Task to carry out:
From the data below, retype exactly the lines starting with the one that contains "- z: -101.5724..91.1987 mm" and ending with the one that contains "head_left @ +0", both included.

(Information shown begins)

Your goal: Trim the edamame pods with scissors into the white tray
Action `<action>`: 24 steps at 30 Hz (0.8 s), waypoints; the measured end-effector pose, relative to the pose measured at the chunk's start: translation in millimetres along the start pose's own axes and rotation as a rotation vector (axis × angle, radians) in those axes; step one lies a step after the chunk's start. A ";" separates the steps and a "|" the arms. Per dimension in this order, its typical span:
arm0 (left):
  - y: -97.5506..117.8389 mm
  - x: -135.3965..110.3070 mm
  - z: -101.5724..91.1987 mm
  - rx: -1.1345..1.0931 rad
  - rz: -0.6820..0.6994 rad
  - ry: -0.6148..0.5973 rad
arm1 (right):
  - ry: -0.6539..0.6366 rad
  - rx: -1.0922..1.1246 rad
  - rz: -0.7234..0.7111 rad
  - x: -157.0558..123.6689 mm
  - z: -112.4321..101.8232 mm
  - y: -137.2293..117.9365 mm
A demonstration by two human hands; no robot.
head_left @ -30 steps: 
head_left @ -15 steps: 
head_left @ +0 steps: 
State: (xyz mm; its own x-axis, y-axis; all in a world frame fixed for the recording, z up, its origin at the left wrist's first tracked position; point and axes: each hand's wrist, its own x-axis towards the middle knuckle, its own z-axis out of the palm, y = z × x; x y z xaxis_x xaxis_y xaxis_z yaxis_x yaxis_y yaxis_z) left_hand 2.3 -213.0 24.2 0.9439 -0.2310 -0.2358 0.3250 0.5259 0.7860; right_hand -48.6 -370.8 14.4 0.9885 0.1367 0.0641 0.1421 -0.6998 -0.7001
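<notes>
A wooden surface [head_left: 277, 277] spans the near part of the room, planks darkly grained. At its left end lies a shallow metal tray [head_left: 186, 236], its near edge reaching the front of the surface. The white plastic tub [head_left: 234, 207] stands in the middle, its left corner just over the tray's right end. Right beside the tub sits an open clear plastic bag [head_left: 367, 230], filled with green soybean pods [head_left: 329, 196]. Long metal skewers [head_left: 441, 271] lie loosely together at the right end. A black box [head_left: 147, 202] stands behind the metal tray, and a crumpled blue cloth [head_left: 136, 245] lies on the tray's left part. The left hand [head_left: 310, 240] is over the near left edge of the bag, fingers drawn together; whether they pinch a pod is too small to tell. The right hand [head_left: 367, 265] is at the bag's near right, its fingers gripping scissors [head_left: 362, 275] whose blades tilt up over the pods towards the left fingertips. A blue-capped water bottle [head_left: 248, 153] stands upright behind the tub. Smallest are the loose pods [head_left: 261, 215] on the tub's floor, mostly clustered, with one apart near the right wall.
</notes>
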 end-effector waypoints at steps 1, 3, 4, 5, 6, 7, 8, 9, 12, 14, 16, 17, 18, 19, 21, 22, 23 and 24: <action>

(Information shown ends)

Solution:
  - z: -101.5724..91.1987 mm
  - rx: -1.1345..1.0931 rad
  - rz: -0.6820..0.6994 rad
  - ry: -0.6148..0.5973 rad
arm1 (right):
  - ry: -0.6539..0.6366 rad
  - rx: -1.0922..1.1246 rad
  - rz: -0.7234..0.7111 rad
  - x: -157.0558..123.6689 mm
  - z: -112.4321..101.8232 mm
  - y: -137.2293..117.9365 mm
A demonstration by two human hands; no robot.
head_left @ -30 steps: 
head_left @ -15 steps: 
head_left @ +0 steps: 

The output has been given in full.